Errichto's blog

By Errichto, 8 years ago, In English

Both a participant and a contest organizer sometimes wants to stress test their solution with the brute force. Sometimes random tests are quite weak and one needs many thousands (and sometimes millions) of them to become sure about the correctness. The thing is that running a program is quite slow itself, what may hurt if the computation part is fast. On my laptop running a C++ program with empty main() one thousand times takes 1.3s, what doesn't satisfy me. How to make it faster?

I recently prepared a problem with a binary grid (SRM 699, div1-hard TwoSquares) and I wanted to be very careful about the correctness. I wrote slow solutions in C++ and the intended one in Java. Only then I realized how slow usual stress testing is. If they all were in one language, I would quite easily get everything into one program with classes (structs) and I would just run it once, without any overheads. But since the languages were different, I had to rewrite one solution, what not only requires time, but also is a possible place for a mistake.

Does running a program on Windows take the similar amount of time? Is it possible to run a program on Ubuntu or Windows faster than in a milisecond? Given two programs in C++, how to automatically merge them into one program and test them (this feature would be awesome in Polygon I think, where stress testing is able to process only thousands of tests too)?
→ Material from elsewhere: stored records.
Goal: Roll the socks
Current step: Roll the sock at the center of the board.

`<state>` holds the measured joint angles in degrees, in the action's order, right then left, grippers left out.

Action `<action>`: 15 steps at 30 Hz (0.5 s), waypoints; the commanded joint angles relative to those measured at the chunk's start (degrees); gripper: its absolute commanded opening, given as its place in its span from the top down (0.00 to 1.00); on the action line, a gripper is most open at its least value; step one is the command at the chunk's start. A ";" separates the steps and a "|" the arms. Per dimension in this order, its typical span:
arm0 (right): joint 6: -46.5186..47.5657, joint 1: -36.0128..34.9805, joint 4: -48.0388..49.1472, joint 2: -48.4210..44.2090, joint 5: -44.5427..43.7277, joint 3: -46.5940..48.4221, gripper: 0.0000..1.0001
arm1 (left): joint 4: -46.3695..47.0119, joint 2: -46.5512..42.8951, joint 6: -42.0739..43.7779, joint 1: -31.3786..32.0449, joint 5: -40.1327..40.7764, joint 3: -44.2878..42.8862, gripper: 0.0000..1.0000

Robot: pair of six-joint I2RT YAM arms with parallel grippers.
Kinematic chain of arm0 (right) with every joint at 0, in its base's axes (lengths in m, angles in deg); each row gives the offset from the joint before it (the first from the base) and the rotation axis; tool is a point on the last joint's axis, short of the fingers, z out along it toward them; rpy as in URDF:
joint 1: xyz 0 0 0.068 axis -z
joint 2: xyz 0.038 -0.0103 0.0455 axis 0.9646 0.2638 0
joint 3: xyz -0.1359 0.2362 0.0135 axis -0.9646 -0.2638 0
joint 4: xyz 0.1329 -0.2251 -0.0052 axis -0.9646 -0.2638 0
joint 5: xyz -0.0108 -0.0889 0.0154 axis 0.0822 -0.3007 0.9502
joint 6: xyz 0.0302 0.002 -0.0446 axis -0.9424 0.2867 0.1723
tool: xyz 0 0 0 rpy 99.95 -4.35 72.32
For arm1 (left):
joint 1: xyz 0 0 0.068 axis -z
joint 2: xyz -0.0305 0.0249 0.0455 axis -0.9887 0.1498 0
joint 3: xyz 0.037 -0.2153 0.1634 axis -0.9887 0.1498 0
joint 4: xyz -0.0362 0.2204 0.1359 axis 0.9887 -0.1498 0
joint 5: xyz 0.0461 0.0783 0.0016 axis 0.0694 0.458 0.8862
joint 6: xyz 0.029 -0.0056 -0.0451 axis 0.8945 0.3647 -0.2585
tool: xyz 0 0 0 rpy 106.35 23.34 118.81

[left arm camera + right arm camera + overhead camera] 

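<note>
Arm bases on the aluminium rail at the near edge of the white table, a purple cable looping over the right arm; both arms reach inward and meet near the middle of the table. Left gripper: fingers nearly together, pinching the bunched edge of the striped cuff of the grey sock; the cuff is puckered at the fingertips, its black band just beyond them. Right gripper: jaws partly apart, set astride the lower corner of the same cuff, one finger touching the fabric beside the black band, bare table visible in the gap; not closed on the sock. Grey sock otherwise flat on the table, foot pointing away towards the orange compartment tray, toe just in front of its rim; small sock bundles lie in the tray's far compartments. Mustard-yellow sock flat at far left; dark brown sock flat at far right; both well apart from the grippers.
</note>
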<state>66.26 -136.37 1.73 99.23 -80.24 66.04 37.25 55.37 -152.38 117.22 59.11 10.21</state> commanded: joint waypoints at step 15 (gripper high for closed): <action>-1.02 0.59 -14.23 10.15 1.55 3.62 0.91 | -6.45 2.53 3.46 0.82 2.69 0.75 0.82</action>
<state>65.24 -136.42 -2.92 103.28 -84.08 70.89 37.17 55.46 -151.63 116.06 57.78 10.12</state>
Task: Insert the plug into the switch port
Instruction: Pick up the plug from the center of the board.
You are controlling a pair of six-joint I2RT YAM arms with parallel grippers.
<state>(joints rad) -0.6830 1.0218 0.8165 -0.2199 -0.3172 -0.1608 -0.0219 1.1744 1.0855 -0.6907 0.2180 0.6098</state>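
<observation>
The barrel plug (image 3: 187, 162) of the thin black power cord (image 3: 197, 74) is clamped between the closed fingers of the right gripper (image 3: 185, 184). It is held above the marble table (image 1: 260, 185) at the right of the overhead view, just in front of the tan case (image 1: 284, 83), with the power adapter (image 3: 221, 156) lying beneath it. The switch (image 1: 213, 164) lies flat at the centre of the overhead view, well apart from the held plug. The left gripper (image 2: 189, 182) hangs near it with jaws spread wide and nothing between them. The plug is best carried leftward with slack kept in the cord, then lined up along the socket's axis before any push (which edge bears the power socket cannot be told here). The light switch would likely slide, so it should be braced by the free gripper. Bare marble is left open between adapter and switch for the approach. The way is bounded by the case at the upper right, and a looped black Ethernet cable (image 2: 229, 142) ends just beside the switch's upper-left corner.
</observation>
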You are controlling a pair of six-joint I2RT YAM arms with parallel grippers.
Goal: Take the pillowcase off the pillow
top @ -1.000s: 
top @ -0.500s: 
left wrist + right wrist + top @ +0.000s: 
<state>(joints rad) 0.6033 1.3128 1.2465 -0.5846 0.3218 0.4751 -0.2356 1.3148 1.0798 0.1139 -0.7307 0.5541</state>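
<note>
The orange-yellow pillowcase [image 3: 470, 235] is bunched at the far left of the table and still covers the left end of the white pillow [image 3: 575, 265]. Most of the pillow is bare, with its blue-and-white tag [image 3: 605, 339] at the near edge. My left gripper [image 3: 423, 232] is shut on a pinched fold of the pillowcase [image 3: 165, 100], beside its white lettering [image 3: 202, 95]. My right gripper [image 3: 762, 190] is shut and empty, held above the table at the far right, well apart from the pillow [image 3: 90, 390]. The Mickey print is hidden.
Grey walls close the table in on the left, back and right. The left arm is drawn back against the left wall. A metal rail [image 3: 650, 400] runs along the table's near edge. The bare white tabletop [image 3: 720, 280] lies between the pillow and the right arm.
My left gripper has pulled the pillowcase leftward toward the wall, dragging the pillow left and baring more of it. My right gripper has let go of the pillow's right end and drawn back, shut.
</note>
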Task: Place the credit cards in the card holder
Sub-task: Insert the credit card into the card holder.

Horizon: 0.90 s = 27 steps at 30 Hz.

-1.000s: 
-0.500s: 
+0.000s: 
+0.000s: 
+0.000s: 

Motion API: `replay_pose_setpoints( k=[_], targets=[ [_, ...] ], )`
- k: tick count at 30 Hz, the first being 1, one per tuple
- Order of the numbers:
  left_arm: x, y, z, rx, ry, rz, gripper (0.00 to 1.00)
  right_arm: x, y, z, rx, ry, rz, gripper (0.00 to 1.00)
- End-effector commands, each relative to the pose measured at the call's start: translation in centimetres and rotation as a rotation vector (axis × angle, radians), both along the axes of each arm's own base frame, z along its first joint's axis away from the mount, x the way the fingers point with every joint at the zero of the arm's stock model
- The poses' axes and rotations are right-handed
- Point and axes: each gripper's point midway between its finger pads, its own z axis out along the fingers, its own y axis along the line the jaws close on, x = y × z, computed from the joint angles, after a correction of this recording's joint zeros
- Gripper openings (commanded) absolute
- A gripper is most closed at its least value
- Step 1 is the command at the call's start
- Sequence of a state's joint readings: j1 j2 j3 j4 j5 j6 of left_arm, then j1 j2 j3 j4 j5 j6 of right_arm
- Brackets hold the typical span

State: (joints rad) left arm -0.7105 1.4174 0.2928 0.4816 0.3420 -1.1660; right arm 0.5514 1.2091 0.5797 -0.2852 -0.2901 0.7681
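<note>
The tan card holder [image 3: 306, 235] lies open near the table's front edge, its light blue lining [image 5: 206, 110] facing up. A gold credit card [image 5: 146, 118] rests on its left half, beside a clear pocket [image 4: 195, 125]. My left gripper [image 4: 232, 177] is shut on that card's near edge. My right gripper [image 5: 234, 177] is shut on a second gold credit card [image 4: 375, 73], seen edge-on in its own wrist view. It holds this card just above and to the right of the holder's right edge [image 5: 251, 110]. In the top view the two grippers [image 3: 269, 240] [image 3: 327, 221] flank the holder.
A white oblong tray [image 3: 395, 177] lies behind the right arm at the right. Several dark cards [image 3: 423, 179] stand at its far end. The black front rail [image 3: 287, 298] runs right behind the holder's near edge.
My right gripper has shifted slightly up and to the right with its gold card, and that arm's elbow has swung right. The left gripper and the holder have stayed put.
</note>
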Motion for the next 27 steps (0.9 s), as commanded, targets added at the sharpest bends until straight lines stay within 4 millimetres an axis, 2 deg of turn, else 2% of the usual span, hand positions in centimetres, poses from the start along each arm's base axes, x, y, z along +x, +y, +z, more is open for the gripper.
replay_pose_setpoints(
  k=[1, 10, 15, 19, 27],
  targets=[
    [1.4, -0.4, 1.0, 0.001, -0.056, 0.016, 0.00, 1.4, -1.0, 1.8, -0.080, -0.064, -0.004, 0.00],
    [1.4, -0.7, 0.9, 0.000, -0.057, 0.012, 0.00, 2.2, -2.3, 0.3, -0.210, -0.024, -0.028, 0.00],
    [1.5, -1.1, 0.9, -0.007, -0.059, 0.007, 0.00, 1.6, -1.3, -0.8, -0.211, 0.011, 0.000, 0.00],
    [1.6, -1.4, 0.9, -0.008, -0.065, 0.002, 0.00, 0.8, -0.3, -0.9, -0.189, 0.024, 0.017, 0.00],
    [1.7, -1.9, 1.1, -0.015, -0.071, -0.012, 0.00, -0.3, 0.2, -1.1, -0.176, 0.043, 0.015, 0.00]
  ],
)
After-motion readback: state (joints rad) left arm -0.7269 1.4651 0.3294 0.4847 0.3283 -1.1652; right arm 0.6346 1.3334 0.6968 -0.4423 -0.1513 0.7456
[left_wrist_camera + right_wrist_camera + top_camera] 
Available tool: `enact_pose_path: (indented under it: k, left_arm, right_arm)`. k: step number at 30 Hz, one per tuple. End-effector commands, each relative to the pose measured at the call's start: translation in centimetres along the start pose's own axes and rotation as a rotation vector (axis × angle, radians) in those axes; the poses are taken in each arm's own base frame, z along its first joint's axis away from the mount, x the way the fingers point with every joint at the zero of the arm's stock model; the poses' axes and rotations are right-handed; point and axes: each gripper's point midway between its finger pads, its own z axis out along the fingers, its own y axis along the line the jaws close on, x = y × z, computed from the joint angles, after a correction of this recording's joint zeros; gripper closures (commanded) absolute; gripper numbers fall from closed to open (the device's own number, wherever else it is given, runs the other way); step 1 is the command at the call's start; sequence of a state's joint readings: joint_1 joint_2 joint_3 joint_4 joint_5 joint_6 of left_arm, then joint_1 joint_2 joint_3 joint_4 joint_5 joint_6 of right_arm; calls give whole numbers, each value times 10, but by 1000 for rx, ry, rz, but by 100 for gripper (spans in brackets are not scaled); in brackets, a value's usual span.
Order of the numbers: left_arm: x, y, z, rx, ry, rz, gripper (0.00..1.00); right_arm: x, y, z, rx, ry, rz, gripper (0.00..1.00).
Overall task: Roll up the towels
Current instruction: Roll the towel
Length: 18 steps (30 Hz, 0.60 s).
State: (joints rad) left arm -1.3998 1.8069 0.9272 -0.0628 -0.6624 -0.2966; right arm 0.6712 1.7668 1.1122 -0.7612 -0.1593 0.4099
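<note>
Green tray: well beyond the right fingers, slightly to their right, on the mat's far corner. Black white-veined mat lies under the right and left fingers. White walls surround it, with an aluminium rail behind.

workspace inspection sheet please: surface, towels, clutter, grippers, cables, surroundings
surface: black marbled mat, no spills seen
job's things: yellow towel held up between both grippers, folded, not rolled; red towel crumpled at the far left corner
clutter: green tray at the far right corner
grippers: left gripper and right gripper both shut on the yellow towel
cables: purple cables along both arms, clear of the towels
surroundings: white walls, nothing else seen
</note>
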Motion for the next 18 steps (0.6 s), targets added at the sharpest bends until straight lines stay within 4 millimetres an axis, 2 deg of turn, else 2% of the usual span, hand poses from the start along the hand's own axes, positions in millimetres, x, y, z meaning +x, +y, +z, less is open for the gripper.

Regarding my last question (automatically merging two programs) some idea is to wrap everything except includes into a struct and creating one global instance of such a struct. It should be automatically zero-ed (all global variables should be 0, as the user intended).

code

The good thing is that the memory doesn't become huge if we process many tests (or does it?). But mnbvmar noticed that it won't work for static variables. Any way to make it work? Any other ideas?

  • Vote: I like it
  • +58
  • Vote: I do not like it

»
8 years ago, # |
  Vote: I like it +10 Vote: I do not like it

for static's you probably may create two cpps, each looks like this:

namespace { //anon
 //program1
  int main() {}
}

int public_main1() {
  return main();
}
  • »
    »
    8 years ago, # ^ |
    Rev. 3   Vote: I like it +3 Vote: I do not like it

    Hmm, the problem I noticed was that static variables inside functions should be reset between the tested's main function calls, as in (pardon this artificial example):

    #include <bits/stdc++.h>
    using namespace std;
    
    struct S {
      int func(int input) {
        static int x = 0;
        return input + (++x);
      }
    } S_global;
    
    int main() {
      for (int test = 0; test < 1000; ++test) {
        S s1 = S_global;
        cout << s1.func(0);   // we want to make it ALWAYS zero.
      }
    }
    

    Thanks for noticing a problem with another static meaning (that is, variables or functions with static linkage). For others: method described in the post fails on the following code:

    int y;
    static int f(x) { return x + 2 * y; }
    
    int main() {
      int x;
      cin >> x >> y;
      cout << f(x) << endl;
    }
    
    • »
      »
      »
      8 years ago, # ^ |
        Vote: I like it 0 Vote: I do not like it

      Ah, yeah, I missed the key problems with static

»
8 years ago, # |
  Vote: I like it +62 Vote: I do not like it

I suggest an alternative solution: just use multitest. Your program considers the input as concatenation of several test cases and returns answers to all of them together. Then you check the equality of big outputs together. There is a problem when your checker is harder then diff, but usually it's enough.

  • »
    »
    8 years ago, # ^ |
      Vote: I like it -75 Vote: I do not like it

    I don't know the opinion of others, but I completely hate this WA #2 on all the problems.

    • »
      »
      »
      8 years ago, # ^ |
        Vote: I like it +5 Vote: I do not like it

      Multitests on Codeforces are quite rare. I would imagine -XraY- meant it only as a problem testing device, not for use in contest :)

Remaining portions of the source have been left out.